HTML to PDF With CFML & OpenHTMLToPDF

May 31, 2022

Following my last post on using Apache PDFBox, I'll be doing a series of sorts using another Java library that leverages it - Open HTML to PDF by @danfickle.

In this post, I'll show how to use the library to generate a PDF from HTML and CSS.

From the GitHub repo, OpenHTMLToPDF is:

An HTML to PDF library for the JVM. Based on Flying Saucer and Apache PDF-BOX 2. With SVG image support. Now also with accessible PDF support (WCAG, Section 508, PDF/UA)!

OpenHTMLToPDF was a breeze to get up and running, performs well, and the CSS and SVG support is excellent in comparison to other options out there. I've integrated this library into some heavy file generation at work and have been super happy with it. Plus, being open-source gives the bonus of bug/security fixes and feature enhancements in a relatively timely manner.

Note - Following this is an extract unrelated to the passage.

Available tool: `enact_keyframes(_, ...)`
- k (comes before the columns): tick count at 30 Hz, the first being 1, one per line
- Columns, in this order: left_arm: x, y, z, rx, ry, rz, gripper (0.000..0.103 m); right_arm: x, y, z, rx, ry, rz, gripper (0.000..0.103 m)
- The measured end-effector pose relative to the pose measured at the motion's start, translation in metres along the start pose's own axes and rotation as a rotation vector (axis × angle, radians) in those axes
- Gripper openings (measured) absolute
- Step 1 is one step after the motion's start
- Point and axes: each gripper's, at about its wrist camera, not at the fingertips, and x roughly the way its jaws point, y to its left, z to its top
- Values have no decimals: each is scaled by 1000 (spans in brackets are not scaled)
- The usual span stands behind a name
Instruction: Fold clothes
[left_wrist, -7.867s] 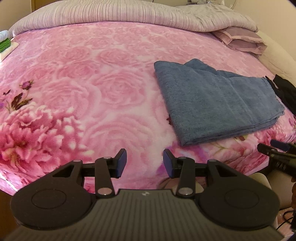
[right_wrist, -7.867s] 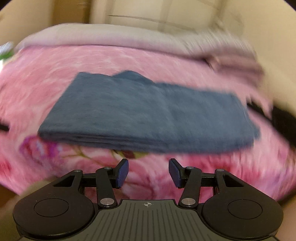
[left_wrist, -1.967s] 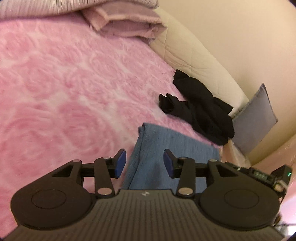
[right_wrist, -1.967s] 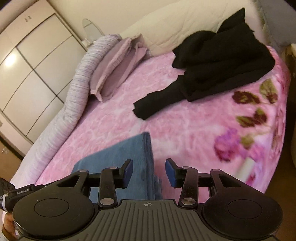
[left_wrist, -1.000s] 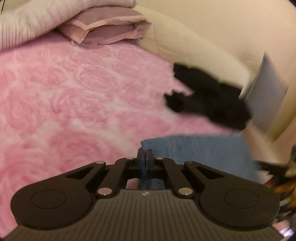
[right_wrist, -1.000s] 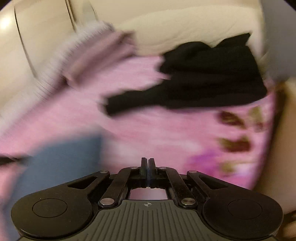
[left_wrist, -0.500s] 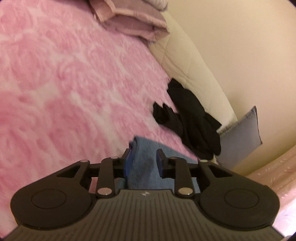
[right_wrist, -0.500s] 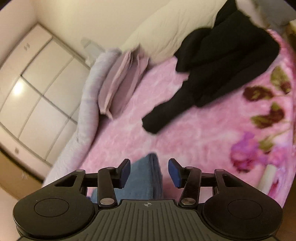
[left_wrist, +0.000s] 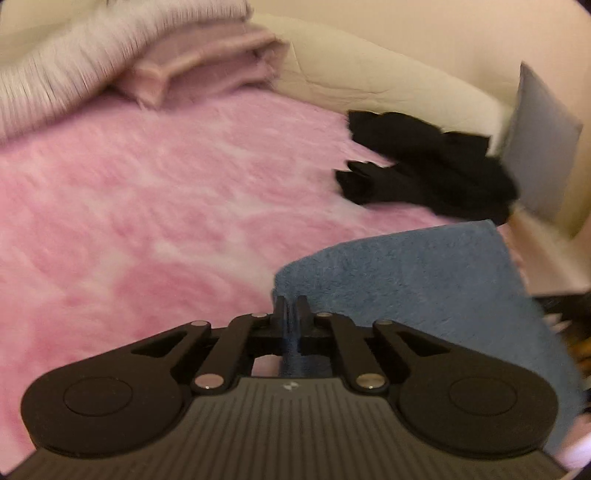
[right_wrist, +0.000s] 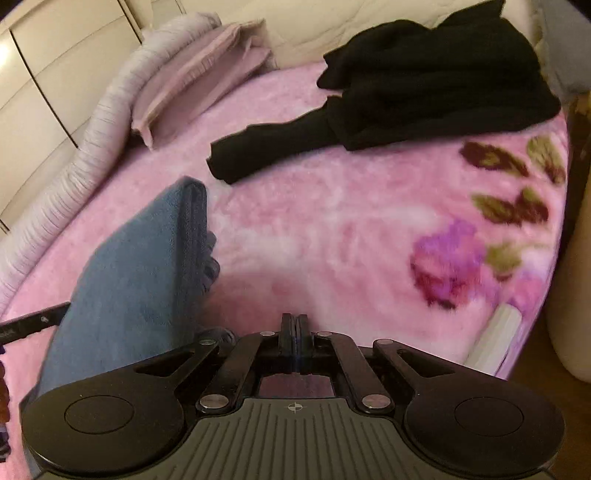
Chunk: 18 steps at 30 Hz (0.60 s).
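Observation:
A folded blue towel (left_wrist: 413, 280) hangs lifted above the pink floral blanket (left_wrist: 129, 221). My left gripper (left_wrist: 291, 306) is shut on its near edge, with blue cloth showing between the fingers. In the right wrist view the same blue towel (right_wrist: 136, 280) rises at the left, its stacked layers showing along the edge. My right gripper (right_wrist: 294, 332) is shut, its fingers pressed together beside the towel's lower corner; whether cloth is pinched there is hidden. A black garment (right_wrist: 424, 85) lies crumpled farther back on the bed.
The black garment also shows in the left wrist view (left_wrist: 424, 173), near a grey cushion (left_wrist: 539, 147) and a cream headboard pad (left_wrist: 369, 74). Folded mauve pillowcases (right_wrist: 207, 70) and a ribbed quilt roll (right_wrist: 74, 162) lie at the bed's far side. The bed edge drops off at right.
Half a second ago both grippers were open around the towel's edge. Now both are shut, and the towel has risen off the blanket on the left gripper's side.

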Motion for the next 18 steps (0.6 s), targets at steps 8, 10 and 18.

Why Not ColdFusion's Native Support?

I found cfhtmltopdf lacking in CSS support among various bugs with page layouts. It even underperformed compared to cfdocument in some of the scenarios I initially tested. For older style layouts, it's OK. In the past, I've joined others in commenting on OLD bug tickets tucked away in Adobe's tracker of despair. I'm willing to accept a lack of knowledge of the features, but I couldn't be bothered to pursue solutions further, unfortunately.

I'm not here to bash Adobe's PDF features though, and I've never used Lucee's extension.

So anyway...

Demo Code

There is a demo application on GitHub that I will be adding to as I post more examples.

CommandBox Setup


This demo will set everything up to use CommandBox for the JAR dependencies and running the server instance.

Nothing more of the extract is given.